(Problem statement) In the material below, some lines carry "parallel". Copy each such line.

(Records to use)

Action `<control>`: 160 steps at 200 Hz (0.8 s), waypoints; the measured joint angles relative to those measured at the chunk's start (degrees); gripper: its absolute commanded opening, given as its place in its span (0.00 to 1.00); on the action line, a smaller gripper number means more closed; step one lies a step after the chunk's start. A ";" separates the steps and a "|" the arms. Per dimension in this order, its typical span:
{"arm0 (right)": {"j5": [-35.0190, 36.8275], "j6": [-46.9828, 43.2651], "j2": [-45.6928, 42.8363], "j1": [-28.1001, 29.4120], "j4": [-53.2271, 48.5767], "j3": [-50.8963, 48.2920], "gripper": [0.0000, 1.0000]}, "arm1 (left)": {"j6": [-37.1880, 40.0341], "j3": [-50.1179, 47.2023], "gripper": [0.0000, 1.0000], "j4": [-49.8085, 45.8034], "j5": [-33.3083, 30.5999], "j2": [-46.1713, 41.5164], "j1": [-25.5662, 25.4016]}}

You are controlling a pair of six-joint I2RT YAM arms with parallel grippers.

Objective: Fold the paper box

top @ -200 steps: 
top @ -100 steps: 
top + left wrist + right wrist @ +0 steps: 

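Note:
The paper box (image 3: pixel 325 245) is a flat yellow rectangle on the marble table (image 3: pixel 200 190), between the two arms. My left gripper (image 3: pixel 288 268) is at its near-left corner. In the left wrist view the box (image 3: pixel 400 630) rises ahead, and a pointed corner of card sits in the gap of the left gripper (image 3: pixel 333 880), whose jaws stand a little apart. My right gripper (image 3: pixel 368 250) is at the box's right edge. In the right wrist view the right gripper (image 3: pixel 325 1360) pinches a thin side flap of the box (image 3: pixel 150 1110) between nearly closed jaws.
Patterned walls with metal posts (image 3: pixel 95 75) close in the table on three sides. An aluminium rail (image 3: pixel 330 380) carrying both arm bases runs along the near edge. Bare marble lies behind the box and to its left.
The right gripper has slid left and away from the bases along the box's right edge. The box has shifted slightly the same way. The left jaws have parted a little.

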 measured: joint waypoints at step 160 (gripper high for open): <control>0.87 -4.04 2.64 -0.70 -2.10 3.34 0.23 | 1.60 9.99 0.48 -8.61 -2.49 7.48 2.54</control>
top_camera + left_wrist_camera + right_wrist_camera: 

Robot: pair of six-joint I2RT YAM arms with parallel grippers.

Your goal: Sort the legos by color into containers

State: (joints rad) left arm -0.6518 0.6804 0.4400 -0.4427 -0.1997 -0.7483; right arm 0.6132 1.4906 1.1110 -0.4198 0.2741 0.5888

(Solution)
You are controlling a pair of six-joint I2RT YAM arms with parallel grippers.
Robot: pair of six-joint I2RT YAM arms with parallel grippers.

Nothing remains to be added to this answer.